Michigan Supreme Court

A state task force on Tuesday offered recommendations for criminal justice reforms.

One of those recommendations includes diverting residents with behavioral health issues away from jails.

According to findings in the task force report, nearly one in four people entering jails has a serious mental illness. That number is even higher in rural jails.

Michigan Supreme court Chief Justice Bridget Mary McCormack served on the task force.

“Our recommendations include a significant investment in mental health services to be able to deflect and divert people from the criminal justice system who really need to be in the mental health system.”

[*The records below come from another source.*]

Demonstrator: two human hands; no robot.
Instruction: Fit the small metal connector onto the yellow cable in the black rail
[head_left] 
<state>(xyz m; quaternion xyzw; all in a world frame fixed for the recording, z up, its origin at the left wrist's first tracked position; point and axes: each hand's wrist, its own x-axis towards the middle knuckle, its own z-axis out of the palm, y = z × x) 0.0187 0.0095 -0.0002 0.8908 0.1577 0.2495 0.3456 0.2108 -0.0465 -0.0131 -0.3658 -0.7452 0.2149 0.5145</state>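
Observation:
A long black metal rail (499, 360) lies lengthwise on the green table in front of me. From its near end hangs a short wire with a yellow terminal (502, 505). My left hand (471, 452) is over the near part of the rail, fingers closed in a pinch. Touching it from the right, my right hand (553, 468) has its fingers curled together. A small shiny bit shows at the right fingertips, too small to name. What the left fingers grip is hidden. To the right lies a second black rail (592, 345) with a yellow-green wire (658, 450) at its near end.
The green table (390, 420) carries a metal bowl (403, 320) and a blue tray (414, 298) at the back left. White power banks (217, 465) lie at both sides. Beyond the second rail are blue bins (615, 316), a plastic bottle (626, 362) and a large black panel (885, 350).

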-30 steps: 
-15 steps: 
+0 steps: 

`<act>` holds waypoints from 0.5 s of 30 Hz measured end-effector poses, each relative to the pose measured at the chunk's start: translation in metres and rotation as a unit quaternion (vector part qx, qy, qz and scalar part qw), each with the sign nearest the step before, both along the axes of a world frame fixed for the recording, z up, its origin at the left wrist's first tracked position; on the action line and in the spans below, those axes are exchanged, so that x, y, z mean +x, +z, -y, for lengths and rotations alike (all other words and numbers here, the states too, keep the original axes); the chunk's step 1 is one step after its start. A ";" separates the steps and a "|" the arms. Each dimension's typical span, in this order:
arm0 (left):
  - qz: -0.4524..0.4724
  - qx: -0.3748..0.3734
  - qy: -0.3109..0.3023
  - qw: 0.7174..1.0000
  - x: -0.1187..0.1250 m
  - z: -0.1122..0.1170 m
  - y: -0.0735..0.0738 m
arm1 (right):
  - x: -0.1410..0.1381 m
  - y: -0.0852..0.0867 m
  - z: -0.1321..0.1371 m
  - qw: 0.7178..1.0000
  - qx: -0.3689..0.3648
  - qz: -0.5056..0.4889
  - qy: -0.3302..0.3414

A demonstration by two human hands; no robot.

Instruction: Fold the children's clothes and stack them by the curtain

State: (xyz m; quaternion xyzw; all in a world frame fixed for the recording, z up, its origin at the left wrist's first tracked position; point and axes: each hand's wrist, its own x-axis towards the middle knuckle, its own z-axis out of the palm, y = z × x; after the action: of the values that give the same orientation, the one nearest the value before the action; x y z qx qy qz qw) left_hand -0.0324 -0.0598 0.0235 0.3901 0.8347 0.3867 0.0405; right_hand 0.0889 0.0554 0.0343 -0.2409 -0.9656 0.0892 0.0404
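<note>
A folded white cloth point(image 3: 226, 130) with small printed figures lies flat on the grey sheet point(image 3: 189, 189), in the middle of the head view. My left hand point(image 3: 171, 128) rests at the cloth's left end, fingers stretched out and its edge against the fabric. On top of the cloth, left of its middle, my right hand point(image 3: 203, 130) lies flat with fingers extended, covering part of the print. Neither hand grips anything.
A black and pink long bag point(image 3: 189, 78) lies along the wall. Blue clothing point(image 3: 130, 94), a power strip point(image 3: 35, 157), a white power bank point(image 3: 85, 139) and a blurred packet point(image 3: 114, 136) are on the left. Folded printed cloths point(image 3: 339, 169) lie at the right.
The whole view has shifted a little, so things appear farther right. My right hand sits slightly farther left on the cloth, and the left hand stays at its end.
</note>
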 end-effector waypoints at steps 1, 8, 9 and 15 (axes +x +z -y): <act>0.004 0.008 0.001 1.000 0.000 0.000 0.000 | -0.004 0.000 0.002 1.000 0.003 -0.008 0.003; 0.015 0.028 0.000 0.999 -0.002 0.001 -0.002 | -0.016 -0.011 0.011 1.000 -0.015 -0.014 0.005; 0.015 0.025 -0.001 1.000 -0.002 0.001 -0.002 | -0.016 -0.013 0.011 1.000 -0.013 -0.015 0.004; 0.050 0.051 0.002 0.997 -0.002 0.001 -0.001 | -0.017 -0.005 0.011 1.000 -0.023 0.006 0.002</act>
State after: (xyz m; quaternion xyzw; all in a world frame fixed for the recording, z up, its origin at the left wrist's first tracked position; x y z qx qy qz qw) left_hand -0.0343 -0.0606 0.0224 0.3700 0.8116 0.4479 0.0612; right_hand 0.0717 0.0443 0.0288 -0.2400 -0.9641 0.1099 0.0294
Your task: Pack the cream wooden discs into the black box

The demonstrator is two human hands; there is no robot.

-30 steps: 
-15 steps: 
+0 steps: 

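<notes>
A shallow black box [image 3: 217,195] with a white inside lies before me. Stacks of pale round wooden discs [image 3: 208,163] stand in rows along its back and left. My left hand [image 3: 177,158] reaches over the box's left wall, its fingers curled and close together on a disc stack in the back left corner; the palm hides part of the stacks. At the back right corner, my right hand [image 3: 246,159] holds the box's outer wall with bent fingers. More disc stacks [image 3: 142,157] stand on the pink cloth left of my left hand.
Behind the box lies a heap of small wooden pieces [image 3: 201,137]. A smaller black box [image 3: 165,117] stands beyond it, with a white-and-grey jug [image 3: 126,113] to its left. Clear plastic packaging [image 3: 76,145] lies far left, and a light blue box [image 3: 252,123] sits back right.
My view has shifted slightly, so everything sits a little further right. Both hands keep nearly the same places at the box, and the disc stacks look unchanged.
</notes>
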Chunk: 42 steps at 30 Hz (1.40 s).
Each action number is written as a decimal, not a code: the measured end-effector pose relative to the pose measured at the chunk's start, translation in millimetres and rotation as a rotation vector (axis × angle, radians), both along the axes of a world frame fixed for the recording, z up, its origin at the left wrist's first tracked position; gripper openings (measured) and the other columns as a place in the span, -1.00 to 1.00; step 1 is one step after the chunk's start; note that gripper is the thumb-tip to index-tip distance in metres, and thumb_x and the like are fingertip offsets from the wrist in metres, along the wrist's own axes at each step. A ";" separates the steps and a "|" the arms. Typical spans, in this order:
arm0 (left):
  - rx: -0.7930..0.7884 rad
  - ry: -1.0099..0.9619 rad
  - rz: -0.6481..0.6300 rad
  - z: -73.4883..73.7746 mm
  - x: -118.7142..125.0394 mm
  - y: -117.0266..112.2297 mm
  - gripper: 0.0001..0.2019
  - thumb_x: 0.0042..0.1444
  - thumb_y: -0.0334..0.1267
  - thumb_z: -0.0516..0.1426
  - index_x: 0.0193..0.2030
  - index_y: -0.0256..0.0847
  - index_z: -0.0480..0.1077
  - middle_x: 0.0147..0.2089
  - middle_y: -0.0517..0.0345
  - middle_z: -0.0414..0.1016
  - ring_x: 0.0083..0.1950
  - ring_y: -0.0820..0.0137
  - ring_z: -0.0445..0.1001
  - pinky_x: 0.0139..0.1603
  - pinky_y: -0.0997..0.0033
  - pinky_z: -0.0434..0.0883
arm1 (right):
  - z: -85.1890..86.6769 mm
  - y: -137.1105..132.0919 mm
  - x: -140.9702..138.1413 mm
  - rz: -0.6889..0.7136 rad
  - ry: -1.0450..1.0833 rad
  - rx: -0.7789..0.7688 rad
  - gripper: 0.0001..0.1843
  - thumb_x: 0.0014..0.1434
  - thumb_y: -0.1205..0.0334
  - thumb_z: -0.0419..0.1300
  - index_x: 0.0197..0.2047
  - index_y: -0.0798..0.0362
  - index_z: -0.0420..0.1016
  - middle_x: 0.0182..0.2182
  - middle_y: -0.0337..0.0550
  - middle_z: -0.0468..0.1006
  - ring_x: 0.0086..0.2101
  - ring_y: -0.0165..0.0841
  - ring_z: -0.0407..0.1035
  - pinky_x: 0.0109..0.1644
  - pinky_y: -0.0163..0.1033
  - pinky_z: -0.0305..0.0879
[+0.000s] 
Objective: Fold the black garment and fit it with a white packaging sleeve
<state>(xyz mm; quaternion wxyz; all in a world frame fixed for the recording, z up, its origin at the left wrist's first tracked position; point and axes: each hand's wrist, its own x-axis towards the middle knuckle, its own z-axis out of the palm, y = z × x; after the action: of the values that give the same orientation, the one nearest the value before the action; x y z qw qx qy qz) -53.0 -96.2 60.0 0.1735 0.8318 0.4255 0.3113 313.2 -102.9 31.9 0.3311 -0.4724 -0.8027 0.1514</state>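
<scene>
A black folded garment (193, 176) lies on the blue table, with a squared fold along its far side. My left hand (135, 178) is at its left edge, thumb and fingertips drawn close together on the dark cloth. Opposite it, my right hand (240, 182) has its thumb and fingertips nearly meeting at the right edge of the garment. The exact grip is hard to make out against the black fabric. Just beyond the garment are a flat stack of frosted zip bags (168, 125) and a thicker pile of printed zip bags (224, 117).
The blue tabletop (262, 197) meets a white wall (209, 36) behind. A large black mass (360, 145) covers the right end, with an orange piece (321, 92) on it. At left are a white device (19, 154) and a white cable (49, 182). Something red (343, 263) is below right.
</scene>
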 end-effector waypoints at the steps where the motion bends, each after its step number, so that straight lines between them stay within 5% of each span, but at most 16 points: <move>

Justice McCormack acknowledged that communities may need these investments to develop places to divert people with behavioural health problems.

“There are resources in certain communities but in some communities there are none,” she said. “That probably explains why we saw our populations in our rural jails have grown more significantly than in our urban jails.”

Specifically, the report recommends that, where possible, people with behavioral health or substance abuse issues be directed into treatment rather than arrested and kept in jail.

“I know the sheriffs across the state do a great job of treating the people who are there but when people are in jail they can’t get medicaid coverage for their medication. Jails are not designed to treat mental health issues,” Justice McCormack said.

The report also recommends mental health screening as part of jail intake and cooperation with Community Mental Health to identify current and former clients.